CULTURA
Bienal do Livro: Ailton Krenak alerta para abismo entre humano e natureza
Filósofo participou do "Café Literário", junto com a escritora Vanda Machado
O Centro de Convenções Salvador foi marcado por um mergulho profundo nas raízes da identidade brasileira, na tarde desta sexta-feira, 17. O escritor, filósofo e imortal da Academia Brasileira de Letras, Ailton Krenak, se uniu à professora e escritora Vanda Machado na sessão “Café Literário” da Bienal do Livro Bahia.
Sob o tema “Memória indígena e memória negra: futuros possíveis”, os palestrantes provocaram o público a repensar a distância entre o ser humano e a natureza, defendendo a ancestralidade não como algo estático, mas como tecnologia viva de sobrevivência.
O abismo entre o corpo e a terra
Durante a palestra, Krenak criticou o isolamento da experiência humana contemporânea. Para o líder indígena, a sociedade ocidental criou um distanciamento perigoso ao objetificar o meio ambiente. “Os rios, as águas, tudo isso que a gente aprendeu que é a natureza, somos nós mesmos”, afirmou.
Ele alertou para o que chama de "abismo cognitivo", uma separação mental que nos faz enxergar o mundo ao redor como algo externo ao nosso próprio corpo.
“A própria ideia de ecologia, meio ambiente, dessas novidades que a gente foi falando, foram instituindo cada vez mais uma distância entre experiências para equilíbrio e essa ideia de mundo que está cada vez mais nos abismando”, pontuou Krenak.
Um jardim de humanidades
Apesar do cenário de crise, o filósofo trouxe uma perspectiva otimista baseada na coletividade e na "paisagem humana". Ao observar o auditório lotado, Krenak sugeriu que a solução para os dilemas da humanidade não virá de indivíduos isolados, mas da diversidade cultural.
“Se podemos olhar essa paisagem humana e pensar ela como natureza... imaginar que aqui tem um jardim de humanidades com uma riqueza tão absolutamente maravilhosa que ela é capaz de dar resposta para as coisas que a gente ainda não sabe”, refletiu.
Educação e afeto como política
Vanda Machado, criadora do projeto Irê Ayó, trouxe o debate para o campo da formação de novos cidadãos.

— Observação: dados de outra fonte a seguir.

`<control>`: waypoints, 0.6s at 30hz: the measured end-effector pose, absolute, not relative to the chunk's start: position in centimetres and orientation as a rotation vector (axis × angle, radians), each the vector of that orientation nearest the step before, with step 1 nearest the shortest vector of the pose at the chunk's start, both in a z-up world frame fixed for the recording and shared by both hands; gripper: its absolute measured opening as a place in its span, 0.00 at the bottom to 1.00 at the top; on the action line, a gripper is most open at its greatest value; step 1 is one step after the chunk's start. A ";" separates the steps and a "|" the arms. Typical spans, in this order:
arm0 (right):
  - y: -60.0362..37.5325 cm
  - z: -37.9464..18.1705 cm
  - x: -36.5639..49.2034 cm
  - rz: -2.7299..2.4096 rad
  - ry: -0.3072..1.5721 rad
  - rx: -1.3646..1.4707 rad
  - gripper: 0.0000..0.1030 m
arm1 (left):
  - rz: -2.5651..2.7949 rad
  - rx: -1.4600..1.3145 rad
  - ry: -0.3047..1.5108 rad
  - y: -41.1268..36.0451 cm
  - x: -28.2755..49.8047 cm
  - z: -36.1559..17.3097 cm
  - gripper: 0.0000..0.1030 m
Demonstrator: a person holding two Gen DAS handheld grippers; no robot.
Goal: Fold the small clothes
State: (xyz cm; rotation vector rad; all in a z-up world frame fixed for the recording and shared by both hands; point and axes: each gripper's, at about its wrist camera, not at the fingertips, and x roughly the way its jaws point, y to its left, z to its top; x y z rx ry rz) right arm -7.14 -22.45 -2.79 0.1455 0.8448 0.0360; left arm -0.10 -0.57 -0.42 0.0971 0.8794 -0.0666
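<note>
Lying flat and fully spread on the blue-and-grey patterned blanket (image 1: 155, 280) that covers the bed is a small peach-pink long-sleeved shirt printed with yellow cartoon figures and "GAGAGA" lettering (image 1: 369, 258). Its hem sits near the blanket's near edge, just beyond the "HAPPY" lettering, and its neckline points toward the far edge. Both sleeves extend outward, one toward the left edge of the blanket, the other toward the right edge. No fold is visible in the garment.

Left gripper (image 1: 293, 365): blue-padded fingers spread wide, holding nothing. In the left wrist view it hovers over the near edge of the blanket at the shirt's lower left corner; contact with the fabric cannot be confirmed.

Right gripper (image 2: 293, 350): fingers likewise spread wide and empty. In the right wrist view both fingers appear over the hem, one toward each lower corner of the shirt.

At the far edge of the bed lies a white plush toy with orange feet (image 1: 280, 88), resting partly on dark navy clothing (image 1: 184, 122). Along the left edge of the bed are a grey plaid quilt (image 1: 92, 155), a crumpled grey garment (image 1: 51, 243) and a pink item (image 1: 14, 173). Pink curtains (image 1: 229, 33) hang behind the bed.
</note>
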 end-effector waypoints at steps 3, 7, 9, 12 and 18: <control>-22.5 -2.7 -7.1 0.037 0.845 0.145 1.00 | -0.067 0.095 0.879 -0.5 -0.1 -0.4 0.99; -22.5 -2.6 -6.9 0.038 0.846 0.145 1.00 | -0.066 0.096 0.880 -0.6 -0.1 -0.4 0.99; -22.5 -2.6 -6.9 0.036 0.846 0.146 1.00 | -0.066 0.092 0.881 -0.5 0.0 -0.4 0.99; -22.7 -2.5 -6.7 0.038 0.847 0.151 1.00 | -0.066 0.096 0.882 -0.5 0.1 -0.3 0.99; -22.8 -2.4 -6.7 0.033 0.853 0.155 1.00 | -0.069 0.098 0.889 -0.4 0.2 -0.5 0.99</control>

Para a educadora, a escola precisa romper com a fragmentação do conhecimento e focar na construção de sujeitos solidários.

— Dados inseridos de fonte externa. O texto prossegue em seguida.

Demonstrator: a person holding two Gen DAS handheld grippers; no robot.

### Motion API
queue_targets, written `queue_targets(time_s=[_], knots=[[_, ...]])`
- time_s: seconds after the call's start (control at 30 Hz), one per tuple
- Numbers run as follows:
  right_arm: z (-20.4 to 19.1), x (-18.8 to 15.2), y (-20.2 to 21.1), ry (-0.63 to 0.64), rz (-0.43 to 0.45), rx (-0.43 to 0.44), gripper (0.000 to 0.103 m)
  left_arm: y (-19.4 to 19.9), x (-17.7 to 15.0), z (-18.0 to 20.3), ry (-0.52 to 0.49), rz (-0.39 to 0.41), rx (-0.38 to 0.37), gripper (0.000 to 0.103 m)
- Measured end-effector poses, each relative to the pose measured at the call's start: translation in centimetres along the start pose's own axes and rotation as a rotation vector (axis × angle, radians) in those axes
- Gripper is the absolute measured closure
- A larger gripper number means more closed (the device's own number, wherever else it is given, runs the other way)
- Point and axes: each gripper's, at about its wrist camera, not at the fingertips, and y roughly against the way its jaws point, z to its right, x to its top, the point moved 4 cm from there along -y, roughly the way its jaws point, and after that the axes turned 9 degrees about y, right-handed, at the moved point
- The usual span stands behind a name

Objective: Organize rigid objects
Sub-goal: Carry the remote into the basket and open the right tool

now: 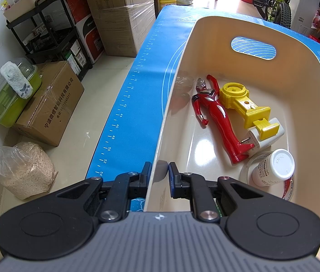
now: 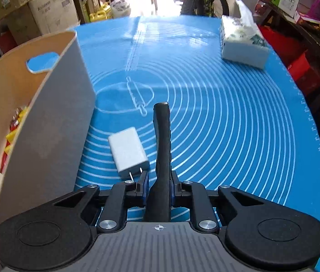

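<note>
Covering most of the table, the blue mat (image 2: 216, 117) carries the beige bin (image 1: 205, 45), which sits toward nine o'clock in the right wrist view. The left gripper (image 1: 157, 170) straddles the bin's near wall, one finger outside and one inside, closed onto the rim so the bin looks steadied. Inside, toward one o'clock from that gripper, lie a red figure (image 1: 216, 113), a yellow toy (image 1: 243, 104), a white charger under it, a tape roll (image 1: 246, 170) and a white-capped bottle (image 1: 273, 167) standing in the roll. At one o'clock on the mat sits a tissue pack (image 2: 243, 43). The right gripper (image 2: 159, 185) is clamped on a black handle (image 2: 162, 140) that points to twelve o'clock, apparently lifted off the mat. Just beside it, at eleven o'clock, a white plug adapter (image 2: 129, 151) lies flat near the bin's outer wall.

Likely risks: the long handle could pivot in the narrow pinch, strike the bin rim on the way over, or clip the adapter. Dropped carelessly, it could topple the bottle.
</note>
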Motion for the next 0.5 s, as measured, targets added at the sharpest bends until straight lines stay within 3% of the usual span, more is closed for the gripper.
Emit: queue_targets(time_s=[0.5], knots=[[-1.7,3.3,7.6,0.043,0.251,0.035,0.076,0.0,0.0,-0.1,-0.001,0.000,0.001,0.084]])
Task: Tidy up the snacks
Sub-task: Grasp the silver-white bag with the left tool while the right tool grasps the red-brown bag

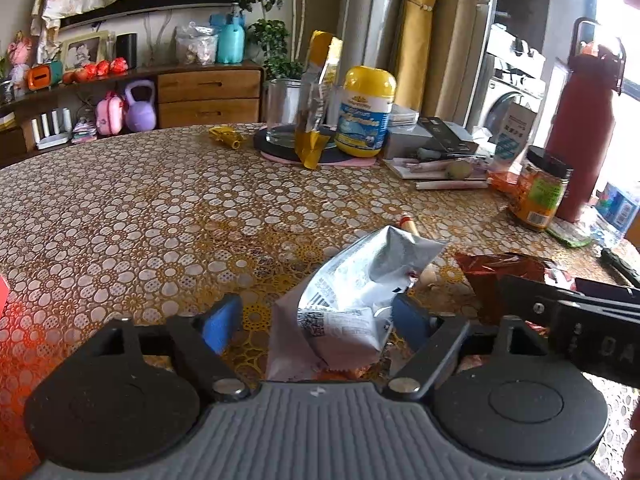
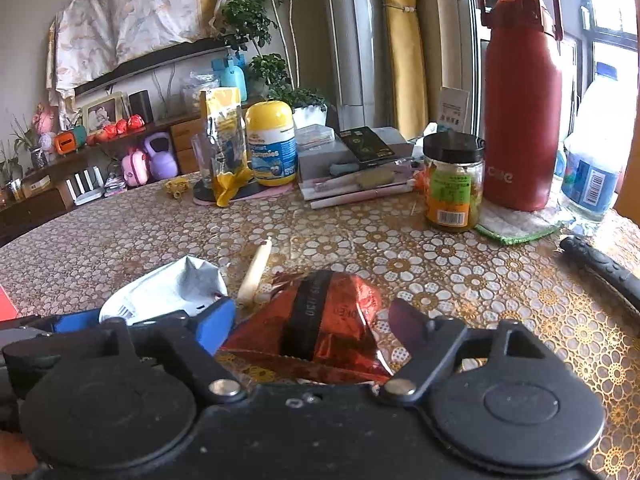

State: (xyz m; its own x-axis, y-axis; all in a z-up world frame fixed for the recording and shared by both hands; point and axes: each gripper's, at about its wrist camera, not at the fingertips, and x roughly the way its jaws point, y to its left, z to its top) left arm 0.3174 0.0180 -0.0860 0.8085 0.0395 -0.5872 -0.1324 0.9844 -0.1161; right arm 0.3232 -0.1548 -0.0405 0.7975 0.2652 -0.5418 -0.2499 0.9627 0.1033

“O Irê Ayó pensa nos sujeitos autônomos, solidários e coletivos. É nesse sentido que tudo o que for dito para a nossa criança seja no sentido de formar pessoas. Não é uma escola só de aprender história, geografia, ciência, cada coisa no seu cantinho", defendeu.
Ela destacou que o ensino deve propiciar à criança a visão da vida como um todo conectado, combatendo o esvaziamento de sentido presente nos conteúdos digitais superficiais.
A ilusão do amanhã
Um dos pontos altos do diálogo foi o questionamento sobre a procrastinação da responsabilidade socioambiental. Krenak foi enfático ao dizer que a ideia de um futuro distante serve como desculpa para a a falta de ação no presente.
“Quem sabe a ideia de que o futuro está em outro lugar, seja uma maneira da gente não se responsabilizar pelas escolhas que estamos fazendo já, aqui e agora. Nós fazemos escolhas agora e achamos que o futuro está depois, está em outro tempo, então aquele futuro que está em outro tempo nós vamos poder consertar as coisas que fazemos agora. No ponto de vista do corpo da terra, não tem conserto", destacou.